New York Times art critic John Russell, writing in the New York Times Book Review, stated: "If someone who is tone-deaf goes to Carnegie Hall every night of the year, he is, of course, entitled to his opinion of what he has listened to, just as a eunuch is entitled to his opinion of sex. But in the one case, as in the other, we on our side are entitled to discount what they say. Given the range, the variety and the degree of accomplishment represented by the names on Mr. Wolfe's list [including artists such as Pollock, de Kooning, Warhol, Newman, Rauschenberg, and Stella], we are entitled to think that if he got no visual reward from any of them … the fault may not lie with the art."

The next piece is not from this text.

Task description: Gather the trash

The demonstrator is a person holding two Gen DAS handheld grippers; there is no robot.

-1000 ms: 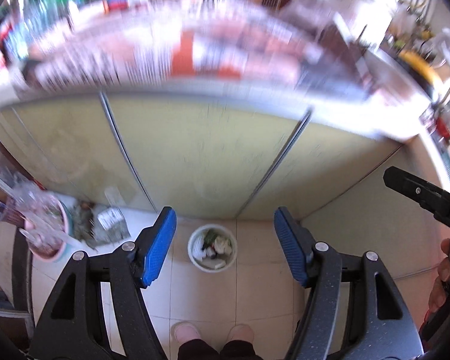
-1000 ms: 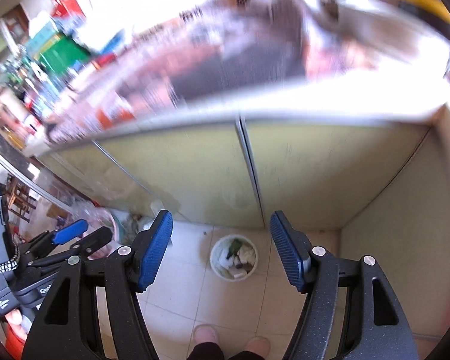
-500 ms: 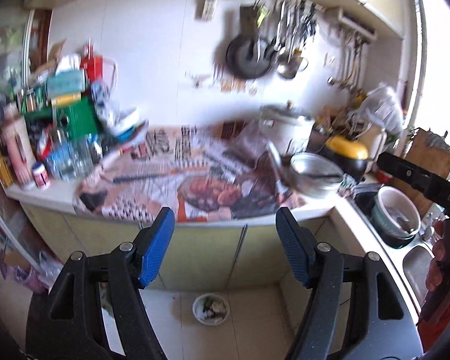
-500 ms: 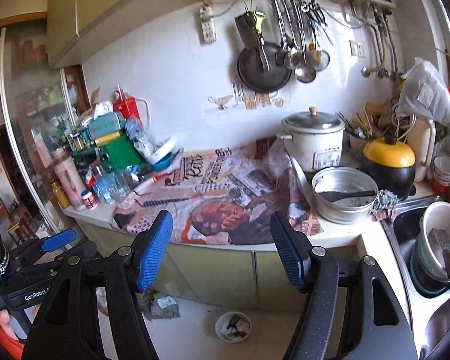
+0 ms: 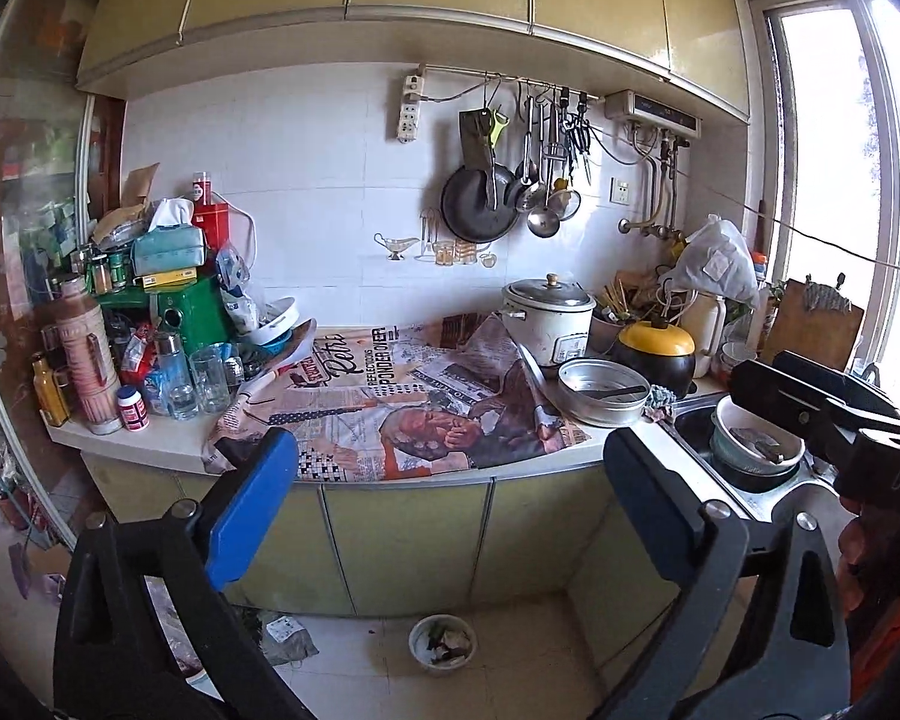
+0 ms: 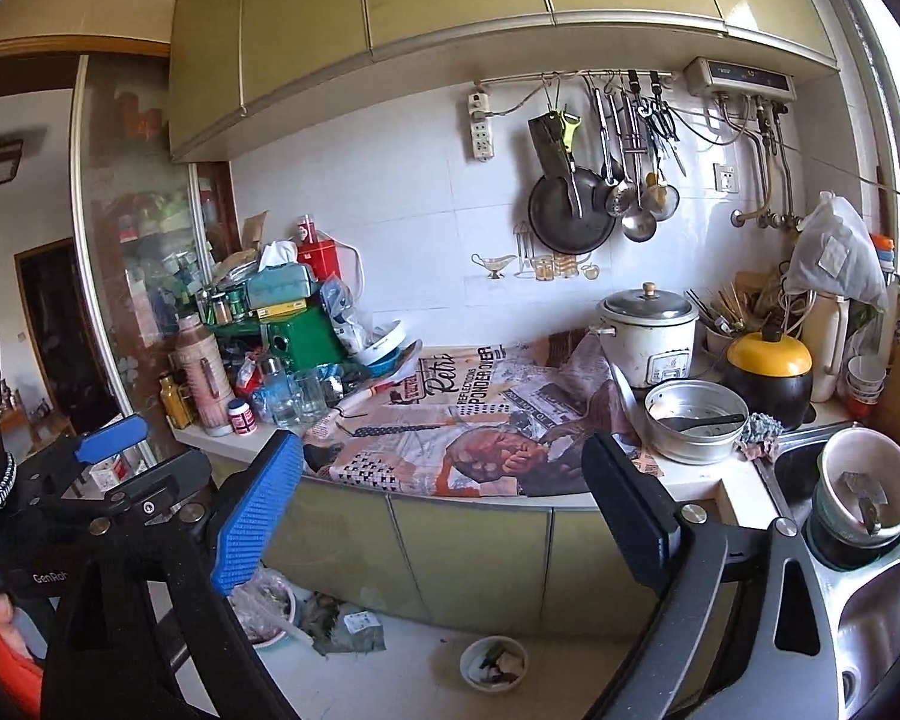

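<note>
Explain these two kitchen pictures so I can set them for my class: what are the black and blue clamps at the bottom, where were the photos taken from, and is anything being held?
There is no robot here. A person holds a two-finger gripper in each hand, and each gripper carries a wide-angle camera looking forward along its fingers. One picture comes from the left gripper, the other from the right gripper. Both are open and hold nothing. Ahead is a cluttered counter with a printed newspaper-style sheet, a rice cooker, a metal pan and a yellow-lidded pot. On the floor below stands a small white bin with scraps in it, likely where the trash goes.
</note>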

As Ruth Berenson of the National Review pointed out, however, response to the book is generally dependent on the extent to which an individual is involved in the world of modern art. She maintained that The Painted Word "will delight those who have long harbored dark suspicions that modern art beginning with Picasso is a put-on, a gigantic hoax perpetrated on a gullible public by a mysterious cabal of artists, critics, dealers, and collectors aided and abetted by Time and Newsweek. Those who take modern art somewhat more seriously will be disappointed."
In From Bauhaus to Our House, Wolfe does to modern architecture what he did to modern art in The Painted Word, and the response was similar: Readers close to the subject tended to resent the intrusion by an "outsider," while those further from the subject often enjoyed the author's perspective. New York Times architecture critic Paul Goldberger, in a New York Times Book Review article, wrote: "Mr. Wolfe wants to argue that ideology has gotten in the way of common sense…. We are told how the International Style became a 'compound'—a select, private, cult-like group of ideologues … whose great mission, as Mr. Wolfe sees it, was to foist modern design upon an unwilling world…. The problem, I think … is that Tom Wolfe has no eye. He has a wonderful ear, and he listens hard and long, but he does not seem to see…. He does precisely what he warns us against; he has listened to the words, not looked at the architecture."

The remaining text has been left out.